Q: Can Corporations Commit Murder.
Q: If a corporation is considered as a person in law (as it is in the US) who can be held liable (responsible) if a corporation kills people.
Q: If a corporation is considered as a person in law (as it is in the US) who can be held liable (responsible) if a corporation kills people.
A: Yes! In the states a corporation is considered to be a person, so they have all the same rights and responsibilities and can be held responsible if someone at their work dies. If someone was to die because of poor working conditions, people would immediately look to the CEO, but it can any ones actions that led to the death of that worker. The employer has a responsibility towards the worker, for example if a supervisor ignores poor working conditions and a worker dies, the supervisor will be at fault but also the person that hired them would be in more trouble. So it’s not really the corporation that kills the person it’s the people who work within the corporation. A corporation has laws stating safety measures which are to be met in order to ensure the safety of employees. And if a corporation deliberately disobeys those laws and rules. The public may hold them accountable for their actions and can charge them with murder.

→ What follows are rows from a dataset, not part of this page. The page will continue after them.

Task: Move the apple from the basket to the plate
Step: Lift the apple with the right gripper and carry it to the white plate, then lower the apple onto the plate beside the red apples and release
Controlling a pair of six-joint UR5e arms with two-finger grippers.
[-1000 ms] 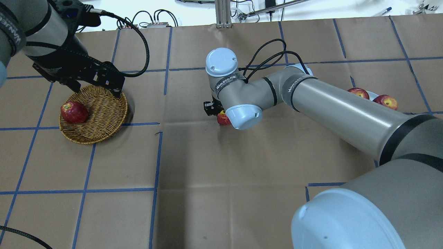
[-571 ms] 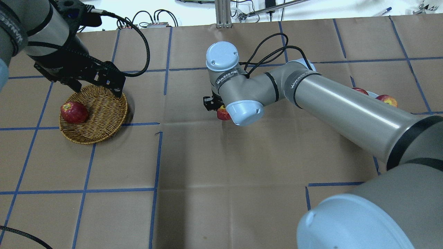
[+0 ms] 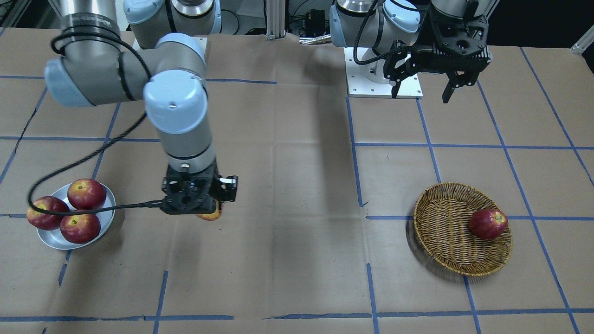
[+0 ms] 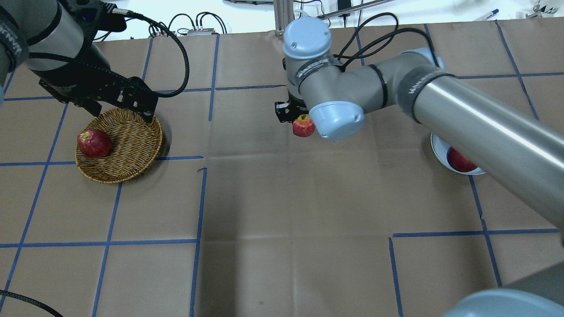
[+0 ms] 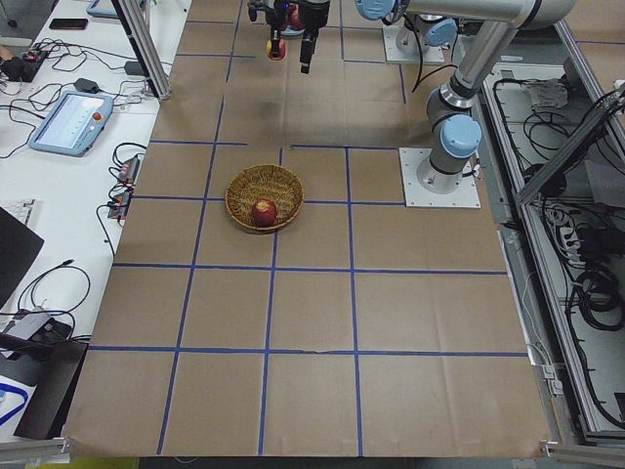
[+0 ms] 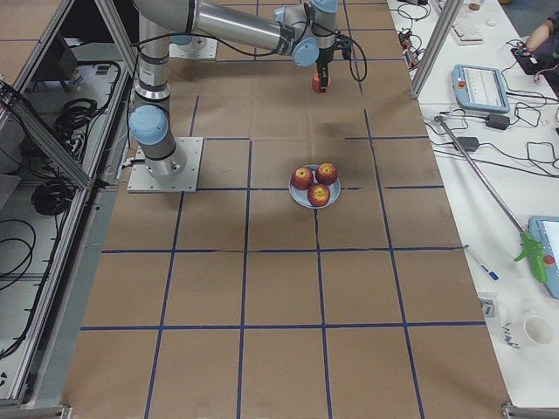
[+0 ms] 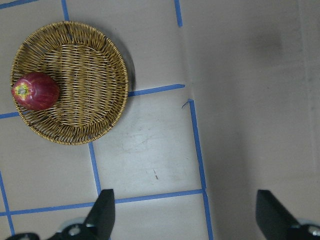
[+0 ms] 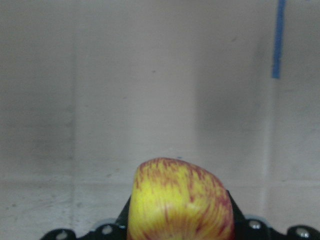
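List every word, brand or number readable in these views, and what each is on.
"WANJEED", as best it reads: white lettering on the right arm's wrist band, repeated on its forearm band.
Left arm's band: white letters cut off at the frame edge, unreadable.
Teach pendant screen: too small to read.
Apple, basket, plate: no text.

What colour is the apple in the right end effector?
The apple is yellow with red streaks; best in right wrist view.

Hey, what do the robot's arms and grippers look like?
The left arm and right arm are silver-grey tubes with pale blue joint caps, black bands and white lettering. The left gripper and right gripper are black, trailing black cables.
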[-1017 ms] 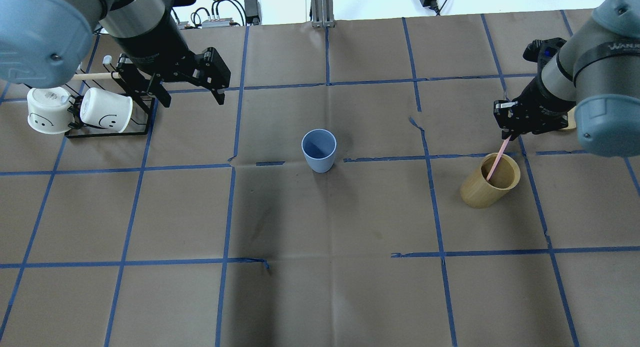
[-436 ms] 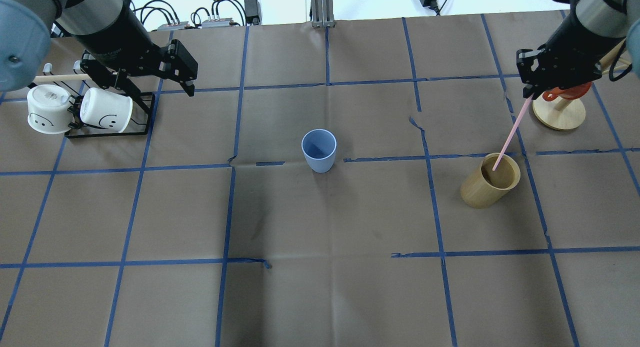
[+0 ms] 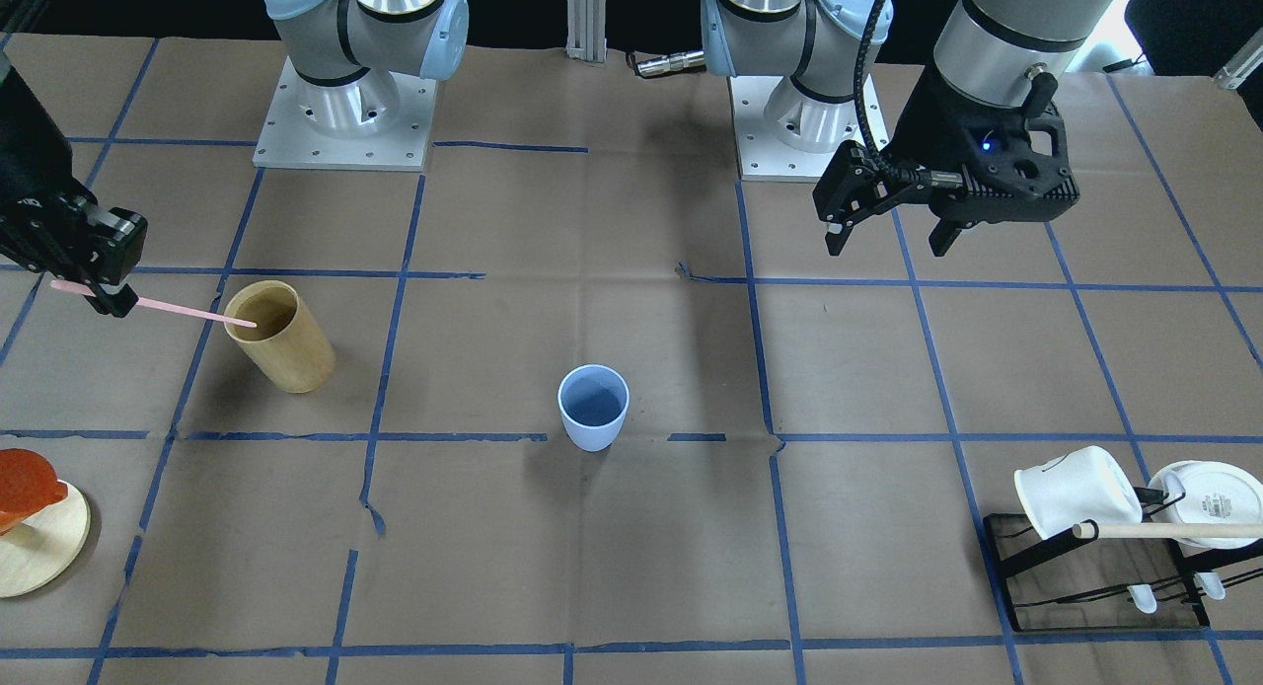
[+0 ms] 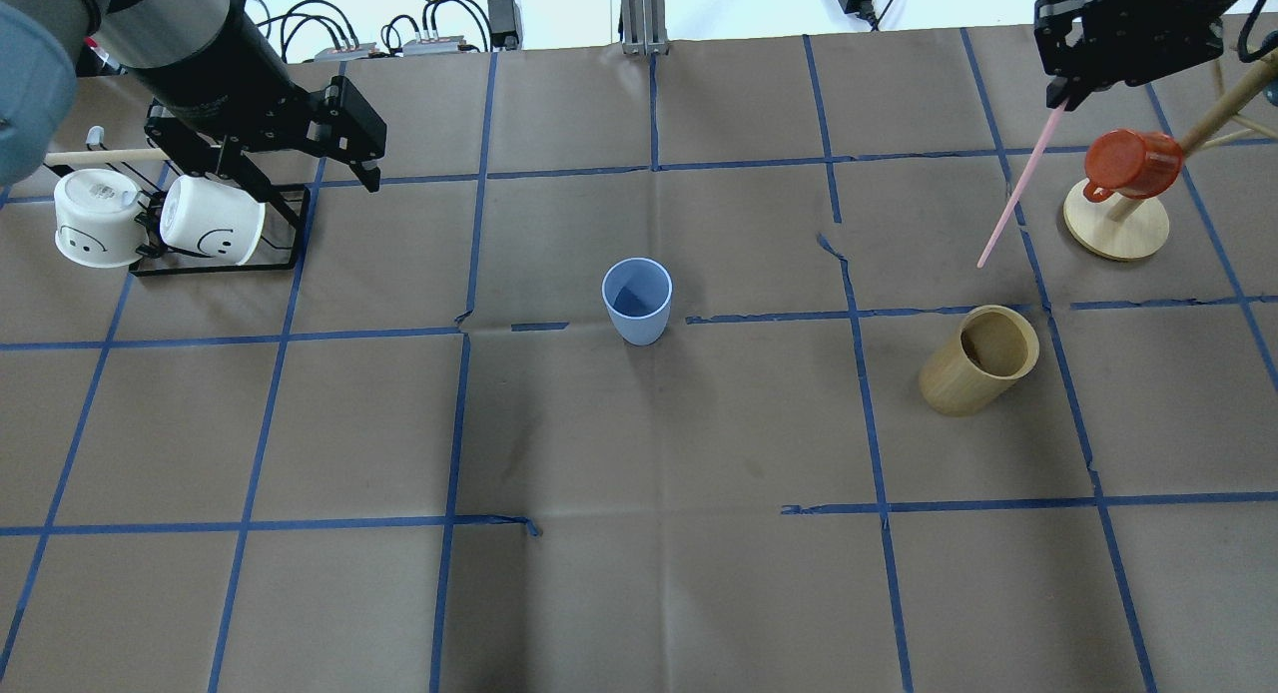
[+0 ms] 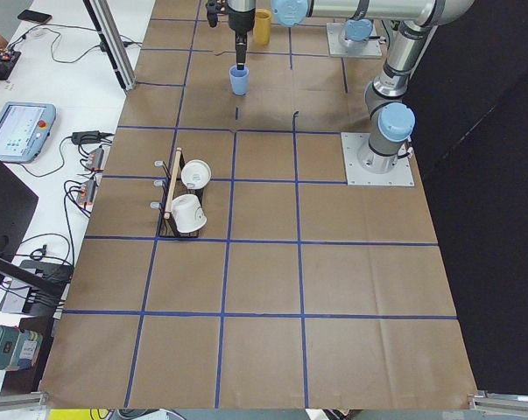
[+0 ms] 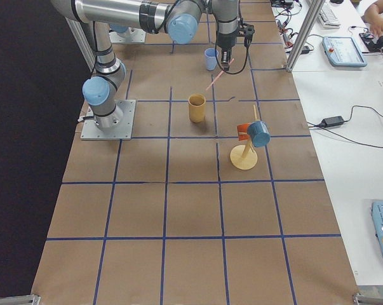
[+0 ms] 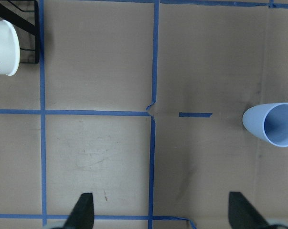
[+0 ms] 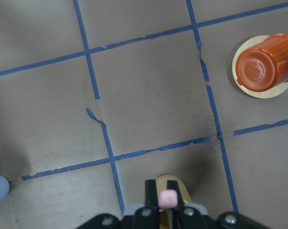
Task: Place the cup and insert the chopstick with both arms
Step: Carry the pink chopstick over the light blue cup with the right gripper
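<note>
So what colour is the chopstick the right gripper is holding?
The chopstick is pale pink, clearest in the overhead exterior view.

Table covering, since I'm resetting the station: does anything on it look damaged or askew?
Yes. The blue tape line breaks off beside the blue cup, leaving a short scrap, and a ragged tear shows in the tape toward the bamboo holder.

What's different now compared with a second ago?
The right gripper, shut on the pink chopstick, rose and drew it out of the wooden holder. The left gripper, open and empty, pulled back toward the cup rack. The blue cup, holder and white cups stayed put.
</note>
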Robot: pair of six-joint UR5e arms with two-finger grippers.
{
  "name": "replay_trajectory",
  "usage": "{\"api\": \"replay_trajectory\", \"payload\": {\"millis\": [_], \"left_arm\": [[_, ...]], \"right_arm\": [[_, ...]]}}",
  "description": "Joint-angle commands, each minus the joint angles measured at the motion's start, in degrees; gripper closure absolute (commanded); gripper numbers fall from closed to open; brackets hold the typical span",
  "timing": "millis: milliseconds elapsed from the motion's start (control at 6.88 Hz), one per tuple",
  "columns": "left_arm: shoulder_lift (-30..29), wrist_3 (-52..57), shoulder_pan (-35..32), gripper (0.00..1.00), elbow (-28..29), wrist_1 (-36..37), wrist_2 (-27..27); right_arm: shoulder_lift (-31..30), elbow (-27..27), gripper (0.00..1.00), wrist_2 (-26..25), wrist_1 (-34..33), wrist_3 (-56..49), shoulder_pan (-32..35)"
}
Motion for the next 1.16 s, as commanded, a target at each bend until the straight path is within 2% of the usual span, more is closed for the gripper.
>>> {"api": "replay_trajectory", "payload": {"millis": [0,291,436,581,726,1017], "left_arm": [[0.08,0.46,0.0,0.0,0.05,-0.07,-0.21],[0.25,0.63,0.09,0.0,0.14,0.01,-0.13],[0.34,0.63,0.09,0.0,0.14,-0.07,-0.3],[0.17,0.81,0.27,0.0,0.14,-0.07,-0.56],[0.17,0.81,0.36,0.0,0.14,0.01,-0.74],[0.78,0.72,0.09,0.0,0.14,-0.25,-0.48]], "right_arm": [[0.18,-0.31,0.93,5.47,-0.53,7.32,4.35],[0.18,0.31,0.93,5.59,-0.71,10.24,8.65],[1.57,1.53,0.93,5.67,-4.62,12.26,11.19],[4.11,3.72,0.93,4.72,-12.06,16.46,14.27],[4.57,4.69,0.93,4.53,-14.13,17.63,16.56],[5.1,4.88,0.93,4.89,-14.15,25.88,20.16]]}}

For example in New York, Warner Lambert Company and several of its officials were indicted for second-degree manslaughter and criminally negligent homicide after a 1976 explosion in the company's gum-making plant killed six workers. The prosecution alleged that the blast could be traced to the failure of officials to install an adequate exhaust system. So this was the corporations fault since they did not keep up their safety measures. Even though it probably wouldn’t hold up in court, because corporations have a sneaky way of wiggling out of things they are to blame. There’s always the way of arguing the ‘you are your own person thing” and how no one can make you do anything and how entering a dangerous mine is your fault because your putting yourself at that risk. However its also the corporations fault for not stopping you from going into a dangerous mine.